- Born: March 7, 1933 Ann Arbor, Michigan, United States
- Died: October 24, 2017 (aged 84) Chico, California, United States
- Education: University of Michigan
- Occupation: Writer

= Jane Juska =

American writer

Jane Juska (March 7, 1933 – October 24, 2017) was an American author and retired schoolteacher whose first book, A Round-Heeled Woman: My Late-Life Adventures in Sex and Romance (2003), documented her search for sex at 66 years of age by putting a personal ad in the New York Review of Books.

Sharon Gless starred in Jane Prowse's stage adaptation, A Round-Heeled Woman: the play, which had a workshop production in San Francisco in 2010. Another production, directed by Jane Prowse, ran from December 2010 to February 2011 in Florida. The play next ran at the Riverside Studios, Hammersmith, London, from 18 October 2011, again starring Gless, and then transferred to the West End.

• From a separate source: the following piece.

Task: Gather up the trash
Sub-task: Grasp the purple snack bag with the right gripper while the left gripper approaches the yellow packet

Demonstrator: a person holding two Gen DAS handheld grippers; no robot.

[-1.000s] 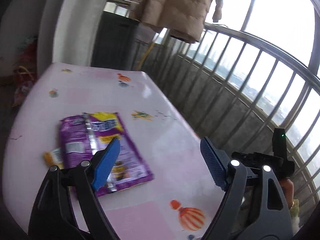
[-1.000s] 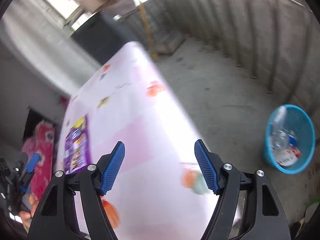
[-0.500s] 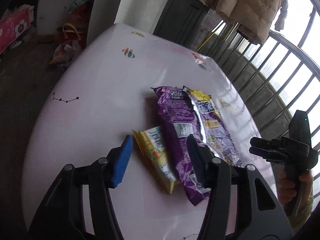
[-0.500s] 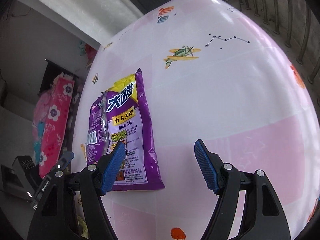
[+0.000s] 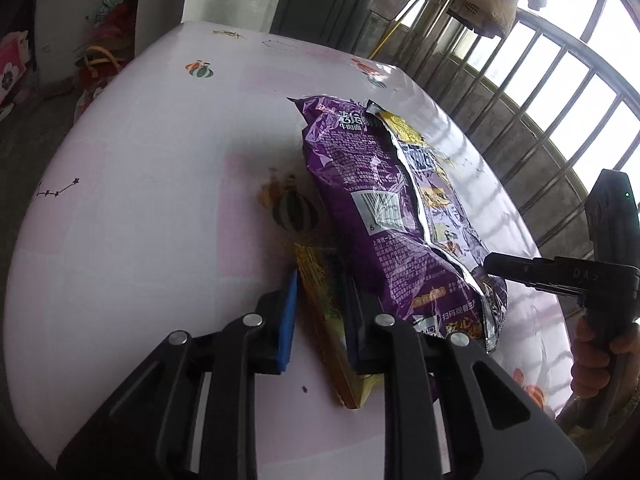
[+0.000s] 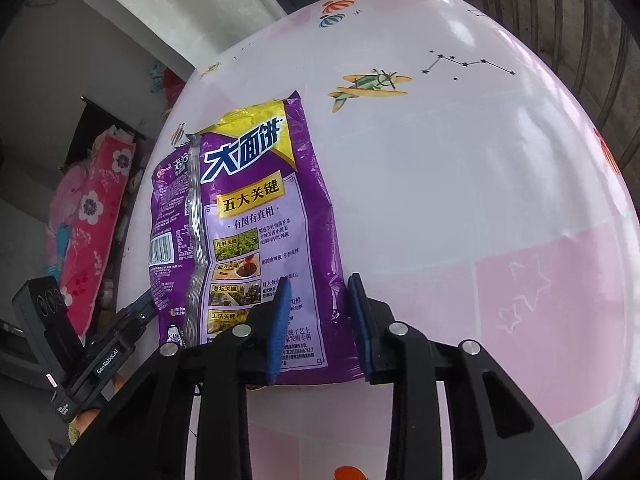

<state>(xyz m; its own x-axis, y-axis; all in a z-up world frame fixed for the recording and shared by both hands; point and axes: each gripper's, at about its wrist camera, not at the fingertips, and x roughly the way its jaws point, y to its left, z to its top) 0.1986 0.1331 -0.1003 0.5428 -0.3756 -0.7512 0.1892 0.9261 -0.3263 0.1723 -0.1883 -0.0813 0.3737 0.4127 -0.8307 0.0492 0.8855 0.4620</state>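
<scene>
A large purple snack bag (image 5: 384, 208) lies on the pink table (image 5: 140, 184); it also shows in the right wrist view (image 6: 248, 232). A small yellow wrapper (image 5: 332, 320) lies at its left edge, partly under it. My left gripper (image 5: 320, 316) has its jaws narrowed around the yellow wrapper, with a gap still showing. My right gripper (image 6: 320, 320) has its jaws narrowed around the purple bag's near right corner, fingers (image 6: 280, 312) straddling its edge. The right gripper's tip (image 5: 504, 268) touches the bag in the left wrist view.
The table (image 6: 500, 208) carries printed balloons and planes. A metal balcony railing (image 5: 560, 92) runs behind it on the right. Bags and clutter (image 5: 100, 64) sit on the floor at the far left. A pink flowered cloth (image 6: 88, 216) lies left of the table.
Both grippers moved in close to the trash and narrowed their jaws: the left around the yellow wrapper, the right around the purple bag's corner.
</scene>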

Juska wrote a follow-up, Unaccompanied Women: Late-Life Adventures in Love, Sex, and Real Estate three years later, which continued to document her desire to find a man to keep her company. In addition, it chronicles her globe-trotting adventures, due in part to her travels surrounding her first book. As well, she wrote a novel, titled Mrs. Bennet Has Her Say (2015). She died on October 24, 2017, at the age of 84.